Mrs. Osmond Read online

Page 32


  This interruption too Isabel chose to bypass, as if she had not heard it, and pressed on. “This week I summoned my lawyer, Mr. Pettigrew—he has his offices in Rome, but he kindly consented to come up to Florence personally to attend me.”

  “Oh, yes, the old scoundrel knows on which side his bread is buttered,” Osmond scoffingly observed. Isabel only shut her eyes against him, giving her head a quick little shake—she would not be deflected from her recitation, which she must finish and have done with before she could be gone.

  “I gave instructions that he should bring with him the deeds to the Palazzo Roccanera and all documents pertaining to its ownership.” She had opened her eyes, and now she turned them full upon her husband, lifting up her head in preparation for the delivery of a blow she knew full well would wound not him alone, but herself also. “I told you, Gilbert, when we spoke last week at Bellosguardo, that you might remain in residence there. It is your home, it’s where you have your life, and so it must continue. The basis of your occupancy will change, however.”

  Osmond too had put back his head, and was regarding her, at an angle, from under half-lowered lids. “The devil,” he exclaimed, “but if you haven’t sold the place out from under me!”

  “No, I have not,” Isabel responded. “But I have transferred the deeds out of my own hands.”

  “Transferred them? To whom? To Pansy? Tell me you gave the place to Pansy.”

  Isabel slowly shook her head. How calm she felt all at once, how calm and clear of mind, how serene of heart. She might have been standing atop the tallest peak of a serried range of mountains, looking into an immensity of blue and limitless sky.

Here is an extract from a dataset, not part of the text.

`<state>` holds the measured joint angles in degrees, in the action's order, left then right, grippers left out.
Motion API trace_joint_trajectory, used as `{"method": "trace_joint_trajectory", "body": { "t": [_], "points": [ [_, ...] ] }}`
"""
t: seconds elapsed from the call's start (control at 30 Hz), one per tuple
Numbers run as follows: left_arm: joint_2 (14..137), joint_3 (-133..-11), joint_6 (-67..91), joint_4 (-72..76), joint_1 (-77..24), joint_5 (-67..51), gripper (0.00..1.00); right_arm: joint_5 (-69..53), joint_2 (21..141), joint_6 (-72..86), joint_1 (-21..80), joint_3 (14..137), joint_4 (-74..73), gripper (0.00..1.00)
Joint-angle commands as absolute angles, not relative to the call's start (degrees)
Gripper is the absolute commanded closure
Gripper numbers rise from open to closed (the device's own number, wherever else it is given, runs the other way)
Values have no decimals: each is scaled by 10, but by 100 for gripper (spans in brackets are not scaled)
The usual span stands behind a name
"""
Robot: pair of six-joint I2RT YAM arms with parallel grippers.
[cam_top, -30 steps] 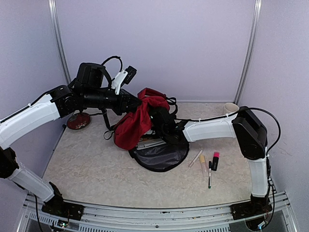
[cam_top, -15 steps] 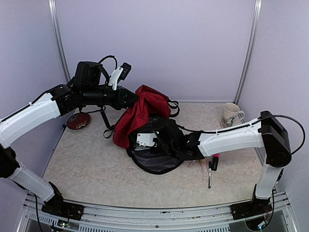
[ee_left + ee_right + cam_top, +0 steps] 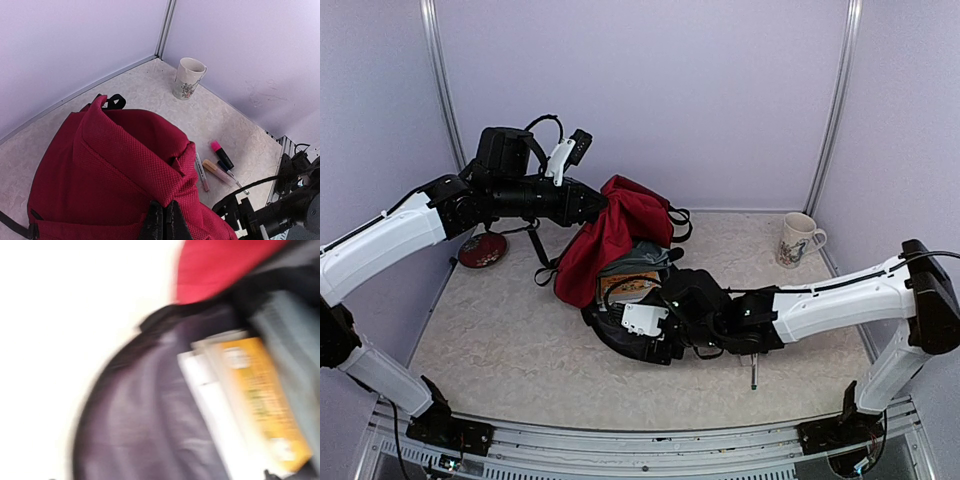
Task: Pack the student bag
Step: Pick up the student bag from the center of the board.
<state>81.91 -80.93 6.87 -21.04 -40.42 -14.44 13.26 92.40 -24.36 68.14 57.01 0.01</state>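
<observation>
The student bag (image 3: 620, 230) is dark red and lies mid-table, its mouth open toward me with dark lining (image 3: 610, 338) showing. An orange book (image 3: 625, 286) and a grey item (image 3: 642, 260) sit inside. My left gripper (image 3: 603, 205) is shut on a fold of the red fabric (image 3: 150, 165) and holds the flap up. My right gripper (image 3: 625, 325) hovers low over the front rim of the opening. Its view is blurred: lining (image 3: 140, 430), a white book (image 3: 210, 400) and the orange book (image 3: 260, 405) show, but its fingers cannot be made out.
A flowered mug (image 3: 797, 238) stands at the back right, also in the left wrist view (image 3: 188, 78). Several pens and a pink highlighter (image 3: 221, 155) lie right of the bag, mostly under my right forearm in the top view. A red round object (image 3: 482, 249) sits at the left wall.
My right arm has pulled back out of the bag's mouth toward the front edge, its forearm swinging low over the pens and uncovering the mug. The left gripper lifted the flap slightly, then held.
</observation>
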Motion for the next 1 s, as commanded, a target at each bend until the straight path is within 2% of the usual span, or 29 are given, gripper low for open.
{"method": "trace_joint_trajectory", "body": {
  "t": [0.0,0.23,0.33,0.37,0.43,0.57,0.97],
  "points": [
    [812,-820,70,-171,-398,-142,100,151,993,-198,711,565,-51,1],
    [811,-817,71,-169,-398,-145,100,291,1110,-220,713,627,-86,1],
    [811,-817,70,-169,-398,-148,100,308,1122,-219,712,637,-83,10],
    [812,-817,70,-170,-398,-150,100,309,1124,-218,712,640,-82,21],
    [812,-818,69,-171,-398,-151,100,314,1124,-215,712,644,-84,55],
    [810,-819,67,-171,-398,-151,100,338,1102,-216,712,650,-82,100],
    [771,-843,66,-177,-395,-166,100,450,915,-279,709,695,-59,100]
  ]
}}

  “Not to Pansy, no,” she said, “but to someone who was once as dear to you as she, or dearer.” She dropped her gaze and allowed it to settle upon Madame Merle. “You were mistaken to be suspicious of me,” she said, addressing this lady. “You shall have—you have—your place in Rome, as I promised.” She smiled, and nodded once, and turned aside to find her parasol—it was the same silly pink one she had inadvertently taken away with her after sharing her confidences with Henrietta Stackpole that day in Cavendish Square. She quickly found it, leaning against a bureau upon which she had set her hat and her gloves, and taking up all three of these articles now she moved towards the door. “Goodbye,” she said, in the most casual fashion imaginable. “I leave for London tonight.” On the threshold she paused, and glanced back into the room, at the man standing there, who had once been her husband, and the woman seated beside him, whom she had once thought her friend. The two were staring at each other, eye to eye—a quattr’occhi, as the Italians say, Isabel recalled with surpassing inconsequence—and in their looks were mixed so many meanings, emotions and calculations that it would be foolhardy to attempt to enumerate them here.

  XXXV

  Her faithful friend Miss Stackpole it was who next evening met Isabel on her arrival at the Charing Cross station. She had travelled via Turin and Paris, and the Channel crossing had been so sweetly calm that the sea, under a moonless sky, might have been a dark mirror on which an infinitesimally thin film of oil had been poured out. She had stood on deck for a long time, watching first the dim coastline of France recede, and then the glimmering cliffs of England growing near. She had the sense of her journey being far larger than it was, as if she were crossing not between countries but continents. Her forebears had been among the first to come out from the Old World to the New, and now she felt like one of them, gazing back with a detached sort of wistfulness, regretting that she had so few regrets, and looking forward in a balance between anxiety and hope. Hope: the word caught her up. Were there things she hoped for, any more? It seemed to her now that to be in a state of hopefulness for what was to come was in some way to hold in low esteem the things that were already here. What was the uncertain and beautiful future compared to the dear and dusty old palpable present? It was in the here and now that her life was to be lived; after all, were not the now and the here the shapers of what was to come?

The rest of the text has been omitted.